Mastercard Foundation Targets 10M Jobs for Ethiopian Youth
A simple message is changing how development organizations measure success in Ethiopia. The country director of Mastercard Foundation told partners to "fall in love with impact, not your organization."
At a gathering of development partners in Addis Ababa this week, one statement cut through the noise. Mefthe Tadesse, Country Director of Mastercard Foundation's Ethiopia office, challenged everyone in the room to shift their focus from what they do to what they actually achieve.
The occasion was the Mastercard Foundation's 20th anniversary celebration, bringing together partners working to create jobs for young Africans. In Ethiopia alone, the Foundation aims to help 10 million young people find dignified work by 2030, with 7 million of those opportunities going to young women.
Tadesse's message addressed a problem that plagues development work everywhere. Organizations celebrate their programs, their partnerships, and their activities. But they rarely talk about whether any of it makes a real difference in people's lives.
The two-day community week in mid-May brought this challenge into focus. Partners shared what works and what doesn't in creating employment opportunities for youth. The conversations kept returning to one question: Are we actually changing lives, or just running programs?
The Ripple Effect

This focus on impact could reshape how development organizations operate across Africa. When groups measure their success by real outcomes instead of activities completed, every dollar and every decision becomes more meaningful.
The stakes are enormous. At current rates, achieving global gender equality will take 123 years, according to the World Bank. The world is also far off track from ending extreme poverty by 2030, the target set by the United Nations Sustainable Development Goals.

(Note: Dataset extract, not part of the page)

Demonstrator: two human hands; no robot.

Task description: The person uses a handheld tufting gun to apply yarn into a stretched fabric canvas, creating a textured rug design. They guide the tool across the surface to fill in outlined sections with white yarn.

These numbers explain why Tadesse emphasized data collection and measurement. Organizations providing childhood education need to know exactly what it costs to educate one child for a year. Employment programs should calculate precisely what resources create one job opportunity.
Most programs celebrate reaching 70 to 80 percent of their targets. They explain away the shortfall with reasonable-sounding excuses about changing conditions, funding challenges, or policy shifts. But when you're fighting poverty and inequality, almost reaching your goal means real people are still left behind.
The Mastercard Foundation's work in Ethiopia started in 2019 with an ambitious target. Creating 10 million job opportunities in 11 years means helping nearly 2,500 young people find work every single day. That kind of goal demands more than good intentions.
Strong data systems help organizations prove their value. They show which approaches work and which waste resources. They help funders see where their money creates the most change.
The message from Addis Ababa offers hope for making development work more effective. When organizations love their impact more than their institutions, young Ethiopians get more than promises: they get real opportunities to build better lives.
More Images


Based on reporting by Regional: ethiopia development (ET)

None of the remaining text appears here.